WASHINGTON D.C COMPUTER THEFT LEADS TO GENERAL COUNSEL LOSS OF JOB Did the VA Security Leak Lead to the GC's Departure?: "Did the VA Security Leak Lead to the GC's Departure?

Ross Todd
Corporate Counsel
November 27, 2006

One of the biggest data breaches yet may have cost a GC his job. In May a computer belonging to the U.S. Department of Veterans Affairs that contained 26.5 million personal records was stolen. Afterward, several lawmakers suggested that the theft might not have occurred if VA general counsel Tim McClain had allowed the department to develop a centralized computer security policy. According to his congressional critics, two old memos by McClain prevented the VA's chief information officer from keeping a closer rein on the department's equipment.

In July the VA announced that McClain was stepping down to 'return to the private sector.' Though the VA didn't blame McClain for the data breach, some of the department's in-house lawyers speculated that their boss took the fall for the lapse. McClain did not respond to requests for comment for this article. But in an internal memo obtained by The Associated Press, he wrote that he had 'mixed feelings' about his departure.

The breach occurred on May 3, when a laptop and external hard drive containing the names, birthdays and Social Security numbers of millions of veterans wasstolen from the home of a VA data analyst. Though unauthorized to do so, the analyst had brought the computer home to do work for years. In late June the stolen equipment was handed over to authorities by an informant hoping to get a $50,000 reward. An analysis of the computer by the FBI determined that the data had apparently not been accessed.
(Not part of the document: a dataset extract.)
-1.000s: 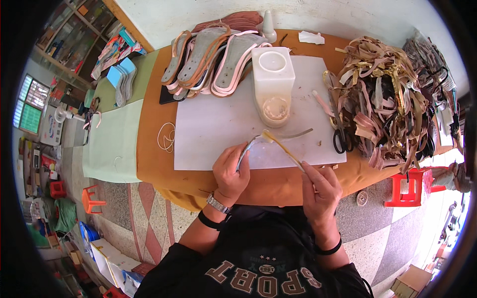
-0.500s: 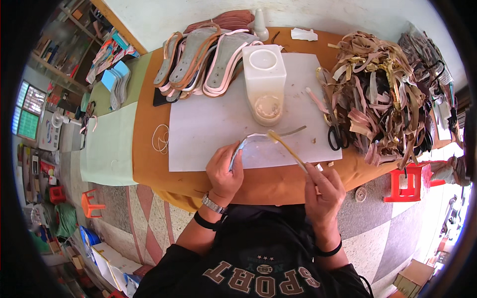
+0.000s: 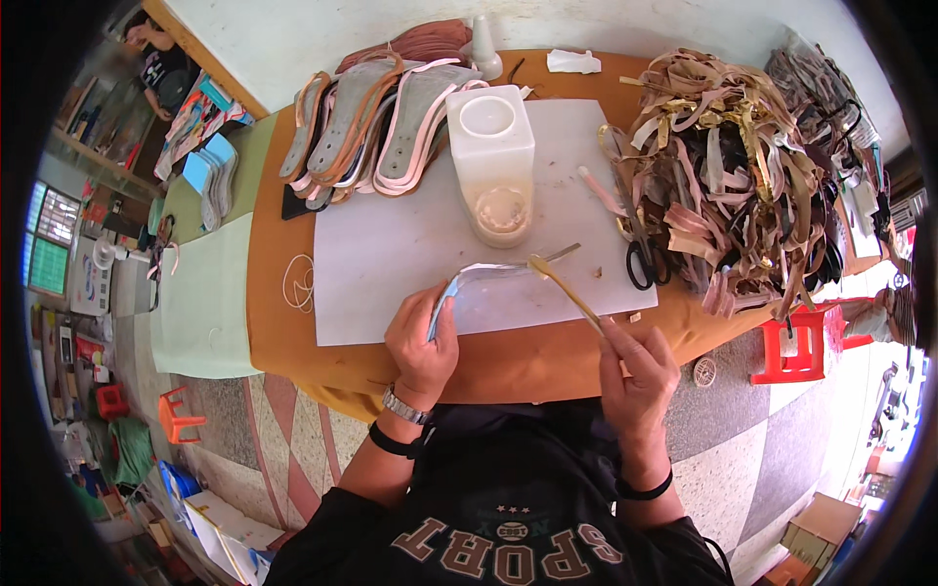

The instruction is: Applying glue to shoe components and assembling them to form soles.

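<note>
An orange-brown cloth (image 3: 281, 234) spread wide before me, soft and matte, hanging over in folds on the near side. On it lay a white sheet (image 3: 391, 234), flat and smooth, with small dark specks. To the right rose a heap (image 3: 728, 176), a tangle of limp strips in tan, pink, black and metallic gold. At the far left the soles (image 3: 410, 127) were piled, long and waisted, grey on their faces, with pink and brown bands about the edges. Between these two stood the pot (image 3: 489, 161), blocky, white, with a round recess on top and a lower round cup toward me, creamy and crusted inside.

The piece (image 3: 451, 289) was held above the near part of the sheet: thin, bent into an arch, pale blue at the left, whitish along the curve, with a narrow grey tail to the right. My left hand (image 3: 422, 342) had thumb and fingers clamped on its blue end. Scissors (image 3: 645, 264) with black loop handles lay beside the heap.

My right hand (image 3: 635, 376) pinched the brush (image 3: 570, 293), slim and yellowish, its blunt tip at the curve; whether they touched I could not tell. Left of the sheet, a thin white cord (image 3: 298, 285) lay in loose loops.
</note>
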Motion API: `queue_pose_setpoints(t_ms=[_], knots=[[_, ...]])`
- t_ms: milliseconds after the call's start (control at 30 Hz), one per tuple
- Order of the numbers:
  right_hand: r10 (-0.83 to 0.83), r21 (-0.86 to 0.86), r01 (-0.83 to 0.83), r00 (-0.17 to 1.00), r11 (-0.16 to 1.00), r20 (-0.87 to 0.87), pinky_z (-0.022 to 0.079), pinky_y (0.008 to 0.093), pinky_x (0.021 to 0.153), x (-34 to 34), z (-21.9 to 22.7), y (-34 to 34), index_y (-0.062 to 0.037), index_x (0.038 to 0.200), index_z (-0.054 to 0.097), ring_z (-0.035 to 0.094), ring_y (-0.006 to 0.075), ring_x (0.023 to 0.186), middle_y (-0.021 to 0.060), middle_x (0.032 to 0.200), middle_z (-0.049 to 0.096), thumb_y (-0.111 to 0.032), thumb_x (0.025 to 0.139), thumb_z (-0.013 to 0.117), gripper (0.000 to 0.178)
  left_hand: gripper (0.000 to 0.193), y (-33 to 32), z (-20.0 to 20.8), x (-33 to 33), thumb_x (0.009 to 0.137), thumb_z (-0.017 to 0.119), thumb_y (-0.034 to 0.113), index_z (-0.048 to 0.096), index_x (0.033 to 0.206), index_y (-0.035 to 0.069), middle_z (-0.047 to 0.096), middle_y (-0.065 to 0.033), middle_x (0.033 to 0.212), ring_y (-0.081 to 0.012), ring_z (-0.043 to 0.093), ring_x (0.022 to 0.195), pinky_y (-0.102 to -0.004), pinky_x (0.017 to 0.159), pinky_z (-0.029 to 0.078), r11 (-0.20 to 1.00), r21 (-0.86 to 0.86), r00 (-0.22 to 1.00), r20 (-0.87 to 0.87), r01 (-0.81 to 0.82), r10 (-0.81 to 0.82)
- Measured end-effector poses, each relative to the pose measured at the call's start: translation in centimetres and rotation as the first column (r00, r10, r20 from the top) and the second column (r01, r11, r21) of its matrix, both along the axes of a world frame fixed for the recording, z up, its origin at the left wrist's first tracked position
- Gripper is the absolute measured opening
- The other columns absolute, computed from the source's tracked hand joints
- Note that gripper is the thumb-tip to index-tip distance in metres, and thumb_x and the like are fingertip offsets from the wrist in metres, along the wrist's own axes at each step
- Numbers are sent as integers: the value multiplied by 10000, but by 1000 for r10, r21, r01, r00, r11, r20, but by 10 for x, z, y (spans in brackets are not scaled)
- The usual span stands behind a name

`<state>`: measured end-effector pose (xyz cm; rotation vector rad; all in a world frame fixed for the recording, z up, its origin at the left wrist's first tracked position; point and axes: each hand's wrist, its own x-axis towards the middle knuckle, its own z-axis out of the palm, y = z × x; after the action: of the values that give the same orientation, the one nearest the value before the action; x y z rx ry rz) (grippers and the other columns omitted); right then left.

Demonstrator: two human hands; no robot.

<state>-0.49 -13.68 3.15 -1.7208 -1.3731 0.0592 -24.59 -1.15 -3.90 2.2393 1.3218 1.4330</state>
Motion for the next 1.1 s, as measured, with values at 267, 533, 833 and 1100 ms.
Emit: queue_pose_setpoints(t_ms=[267,533,833,1100], knots=[[-143,13,143,990,990,17,446,344,556,20,-8,6,-26,1114,825,576,221,618,92,760,608,67,850,777,284,170,-1,-1,0,994,708,53,753,1137,-30,764,-173,1016,-358,752,880,-411,756,609,1000,-3,1000,-19,-8,8],[-89,41,89,996,995,-6,442,328,553,16,-14,6,-13,1125,819,579,213,623,96,764,609,56,873,781,264,166,-1,2,-1,997,701,49,749,1134,-30,763,-174,1005,-361,746,878,-415,756,604,1000,-11,999,-37,-16,15],[158,98,-150,985,984,-69,481,339,574,-16,9,20,-3,1106,809,621,231,647,97,786,644,69,834,797,281,162,-1,1,1,983,710,43,748,1116,-41,762,-191,1005,-360,752,865,-415,745,604,1000,-14,1000,8,-2,2],[203,95,-202,979,975,1,513,377,599,-39,4,30,-12,1076,814,641,262,662,88,783,651,53,815,810,269,155,0,2,0,986,709,45,748,1108,-42,763,-184,996,-361,752,861,-406,743,601,1000,-10,1000,27,3,-2]])
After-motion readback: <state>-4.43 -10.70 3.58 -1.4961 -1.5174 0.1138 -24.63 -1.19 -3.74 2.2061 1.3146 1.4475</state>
When the House Veterans' Affairs Committee met on June 22 to look into the incident, some members pointed fingers at McClain. In particular, lawmakers seized on a pair of memos that the GC's office issued -- one in 2003 and one in 2004 -- that effectively blocked the VA from developing a centralized IT policy. According to the memos, which McClain signed, a federal law limited the ability of the VA's chief information officer to enforcecomputer security. Specifically, the CIO couldn't discipline VA employees for misuse of the department's equipment if they weren't under his direct command.

McClain told committee members that the CIO could have disciplinary power if it was delegated to him by the secretary of the VA. However, McClain admitted in his testimony that he never advised the secretary to do so.

Representative Bob Filner, D-Calif., was one of several lawmakers who blamed McClain for creating a culture that led to the laptoptheft . Filner told the GC, "It was your memos that said there couldn't be any centralization [of IT security enforcement]. ... Why shouldn't you be fired for this incredible breach?" McClain replied that the memos were interpretations of federal law, not policy statements.

THE LATEST 'CASUALTY'

McClain, who became the VA's general counsel in 2001, was the fifth official to leave the department in the wake of the theft. In a July 19 e-mail that assistant GC Deborah McCallum sent to the VA's in-house legal staff, which was later obtained by The Washington Post, McCallum complained that McClain appeared "to be the latest 'casualty' of the fallout from the computer theft issue." According to the Post, McCallum sent a follow-up e-mail later that day saying that she had been assured by deputy GC John Thompson "that Tim is not being forced out and in fact the front office is very sorry to see him go."

While McClain was faulted for his interpretation of a federal law that only affects IT policies at government agencies, he also got in trouble for not thinking about data security in a broad enough way. And that's something that could easily trip up GCs in the corporate world, several experts say. If a data breach occurred at their company, general counsel could be blamed for failing to foresee and prepare for such problems.

"GCs have to ask this question: Will it happen on my watch?" says Ruth Hill Bro, a partner at Baker & McKenzie in Chicago. "People are pointing to the general counsel's office whether or not it's right [to blame them]." Bro adds that companies should do a data security assessment to identify vulnerabilities and develop written plans. With 34 different state laws on the books concerning the loss of personal data, and federal legislation in the works, Bro says it's important to follow the trends in legal compliance.

Still, not all consultants agree that information security is the direct responsibility of the general counsel's office. Scott Rosenberg at the law technology consulting firm of Baker Robbins & Company questions whether data safety belongs on the GC's agenda. But even Rosenberg agrees that when a breach occurs, in-house lawyers have to perform damage control. "When it hits the fan, [the GC is] the one that has to do something," Rosenberg says.